High pressure steam curing improves the resistance of concrete to sulphate attack. This improvement is due to the change of C3AH6 into a less reactive phase and also to the removal or reduction of calcium hydroxide by the reaction of silica which is invariably mixed when high pressure steam curing method is adopted.

 

a- What do you mean by the workability of concrete; why do we need workable concrete? b- How various properties of aggregates affect workability of concrete?

 

Q#  a-      What do you mean by the workability of concrete; why do we need workable concrete? 

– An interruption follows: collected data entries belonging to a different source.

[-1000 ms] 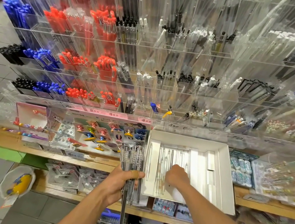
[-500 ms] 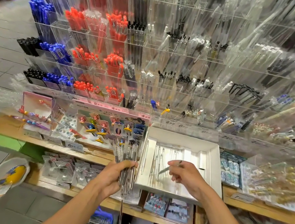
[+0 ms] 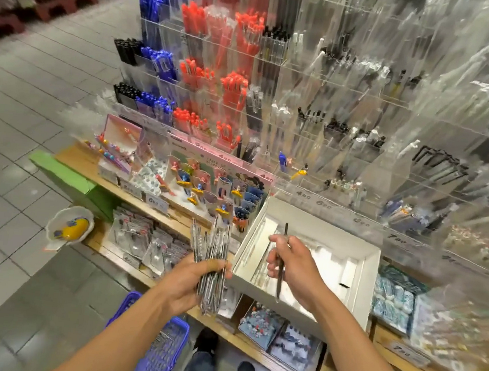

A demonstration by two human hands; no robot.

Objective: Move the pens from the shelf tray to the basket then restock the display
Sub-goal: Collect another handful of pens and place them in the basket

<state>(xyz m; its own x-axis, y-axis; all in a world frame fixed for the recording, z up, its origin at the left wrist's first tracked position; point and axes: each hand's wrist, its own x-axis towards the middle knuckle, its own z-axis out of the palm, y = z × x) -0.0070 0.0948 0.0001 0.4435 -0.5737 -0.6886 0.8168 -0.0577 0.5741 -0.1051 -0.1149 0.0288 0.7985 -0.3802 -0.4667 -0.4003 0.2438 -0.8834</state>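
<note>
Your wooden shelf carries the white tray, which overhangs its front edge. Left of the tray stand character-pen display boxes; right of the tray sit teal packets. Below the tray, a blue basket rests on the tiled floor.

Single head view, high and close, facing forward-down over the shelf edge, tilted toward the floor.
</note>
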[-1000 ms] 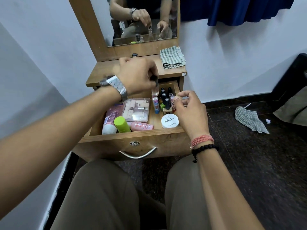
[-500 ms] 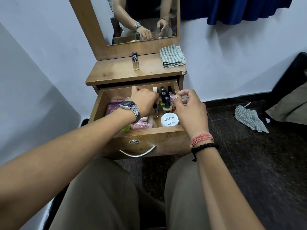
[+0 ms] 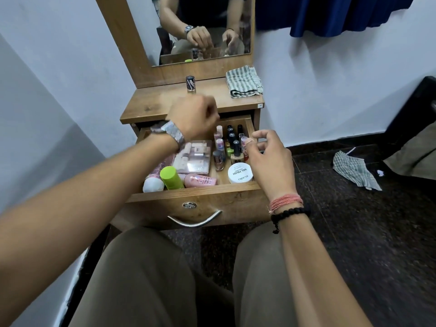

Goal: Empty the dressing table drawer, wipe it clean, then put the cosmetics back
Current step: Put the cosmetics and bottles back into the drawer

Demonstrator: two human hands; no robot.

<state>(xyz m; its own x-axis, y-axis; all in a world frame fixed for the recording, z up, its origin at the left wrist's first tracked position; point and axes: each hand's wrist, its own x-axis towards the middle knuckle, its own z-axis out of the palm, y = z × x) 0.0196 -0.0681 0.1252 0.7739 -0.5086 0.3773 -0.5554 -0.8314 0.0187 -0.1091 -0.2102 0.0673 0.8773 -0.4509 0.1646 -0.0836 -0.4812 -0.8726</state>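
I see left hand (image 3: pixel 193 119) curled above open drawer (image 3: pixel 195 197); right hand (image 3: pixel 269 159) by bottles (image 3: pixel 232 142); cloth (image 3: pixel 244 81) far right on top.

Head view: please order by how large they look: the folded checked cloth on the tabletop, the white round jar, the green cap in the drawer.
1. Folded checked cloth, clearly largest.
2. White round jar and green cap: look alike, not ranked.

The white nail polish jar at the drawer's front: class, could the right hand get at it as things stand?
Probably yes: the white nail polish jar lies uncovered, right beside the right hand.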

b-      How various properties of aggregates affect workability of concrete?                                         

 

Solution#4 (to be typed here by the student)

Workability

Workability is a property of raw or fresh concrete mixture. In simple words, workability means the ease of placement and workable concrete means the concrete which can be placed and can be compacted easily without any segregation.

The property of concrete which determines the amount of useful internal work ,necessary to produce full compaction i.e workability is the amount of energy to overcome Friction while compacting. Also defined as the relative ease with which concrete can be mixed ,transported, moulded and compacted..

Compaction and workability are very close to each other. Workability can also be defined as the amount of useful internal work necessary to produce full compaction.

Workability is the property determining the effort required to manipulate a freshly mixed quantity of concrete with minimum loss of homogeneity

 

why do we need workable concrete?

    In every construction work we use different quantitative or qualitative terms to express workability. Before specifying workability for any work a concrete technologist must keep the following things in mind.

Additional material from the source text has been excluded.